Le fond de mes petites Remarques sur les Pensées de Pascal, c’est qu’il faut croire sans doute au péché originel, puisque la foi l’ordonne, et qu’il faut y croire d’autant plus que la raison est absolument impuissante à nous montrer que la nature humaine est déchue. La révélation seule peut nous l’apprendre. Platon s’y était jadis cassé le nez. Comment pouvait-il savoir que les hommes avaient été autrefois plus beaux, plus grands, plus forts, plus heureux ? qu’ils avaient eu de belles ailes, et qu’ils avaient fait des enfants sans femmes ?
Tous ceux qui se sont servis de la physique pour prouver la décadence de ce petit globe de notre monde n’ont pas eu meilleure fortune que Platon. Voyez-vous ces vilaines montagnes, disaient-ils, ces mers qui entrent dans les terres, ces lacs sans issue ? ce sont des débris d’un globe maudit ; mais quand on y a regardé de plus près, on a vu que ces montagnes étaient nécessaires pour nous donner des rivières et des mines, et que ce sont les perfections d’un monde béni. De même mon censeur assure que notre vie est fort raccourcie, en comparaison de celle des corbeaux et des cerfs.
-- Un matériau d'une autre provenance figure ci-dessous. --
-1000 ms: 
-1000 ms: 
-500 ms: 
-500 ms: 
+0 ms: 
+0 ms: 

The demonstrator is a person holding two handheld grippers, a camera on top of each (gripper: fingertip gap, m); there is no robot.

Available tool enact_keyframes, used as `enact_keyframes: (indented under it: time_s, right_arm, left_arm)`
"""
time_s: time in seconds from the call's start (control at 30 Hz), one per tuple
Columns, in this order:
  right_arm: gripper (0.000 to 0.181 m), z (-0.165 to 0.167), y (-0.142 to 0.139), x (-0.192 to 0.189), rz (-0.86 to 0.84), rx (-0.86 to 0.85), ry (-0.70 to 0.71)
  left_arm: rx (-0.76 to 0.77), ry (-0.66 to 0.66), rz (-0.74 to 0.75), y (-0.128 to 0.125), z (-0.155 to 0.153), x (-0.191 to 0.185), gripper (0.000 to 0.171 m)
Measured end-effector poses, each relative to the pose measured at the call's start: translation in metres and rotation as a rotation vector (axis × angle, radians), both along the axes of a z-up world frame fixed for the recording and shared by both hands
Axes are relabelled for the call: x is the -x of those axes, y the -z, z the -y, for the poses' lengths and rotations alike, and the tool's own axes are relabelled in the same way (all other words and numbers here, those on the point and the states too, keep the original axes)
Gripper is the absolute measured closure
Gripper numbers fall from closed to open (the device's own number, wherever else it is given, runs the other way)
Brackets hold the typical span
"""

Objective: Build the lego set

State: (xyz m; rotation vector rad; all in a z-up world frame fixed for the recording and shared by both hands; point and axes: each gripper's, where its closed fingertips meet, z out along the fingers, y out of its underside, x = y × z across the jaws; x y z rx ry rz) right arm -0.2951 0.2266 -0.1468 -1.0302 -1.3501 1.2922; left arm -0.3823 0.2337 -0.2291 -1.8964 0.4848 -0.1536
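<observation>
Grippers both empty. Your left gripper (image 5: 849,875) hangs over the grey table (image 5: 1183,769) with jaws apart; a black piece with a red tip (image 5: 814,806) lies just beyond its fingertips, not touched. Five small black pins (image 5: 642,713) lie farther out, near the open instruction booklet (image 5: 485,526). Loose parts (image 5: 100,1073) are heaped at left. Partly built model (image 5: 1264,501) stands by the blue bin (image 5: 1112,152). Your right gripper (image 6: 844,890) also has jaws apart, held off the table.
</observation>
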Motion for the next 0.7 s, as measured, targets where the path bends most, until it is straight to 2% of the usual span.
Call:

Il a entendu dire à sa nourrice que les cerfs vivent trois cents ans, et les corbeaux neuf cents. La nourrice d’Hésiode lui avait fait aussi apparemment le même conte ; mais mon docteur n’a qu’à interroger quelque chasseur, il saura que les cerfs ne vont jamais à vingt ans. Il a beau faire, l’homme est de tous les animaux celui à qui Dieu accorde la plus longue vie, et quand mon critique me montrera un corbeau qui aura cent deux ans, comme M. de Saint-Aulaire[1] et Mme de Chanclos, il me fera plaisir.
C’est une étrange rage que celle de quelques messieurs qui veulent absolument que nous soyons misérables. Je n’aime point un charlatan qui veut me faire accroire que je suis malade pour me vendre ses pilules. Garde ta drogue, mon ami, et laisse-moi ma santé. Mais pourquoi me dis-tu des injures parce que je me porte bien, et que je ne veux point de ton orviétan ?
- ↑ Quand Saint-Aulaire mourut le 17 décembre 1742, dans sa centième année, plusieurs personnes le croyaient âgé de cent deux ans. Voyez l’article Saint-Aulaire dans le Catalogue des écrivains du Siècle de Louis XIV, tome XIV, page 126.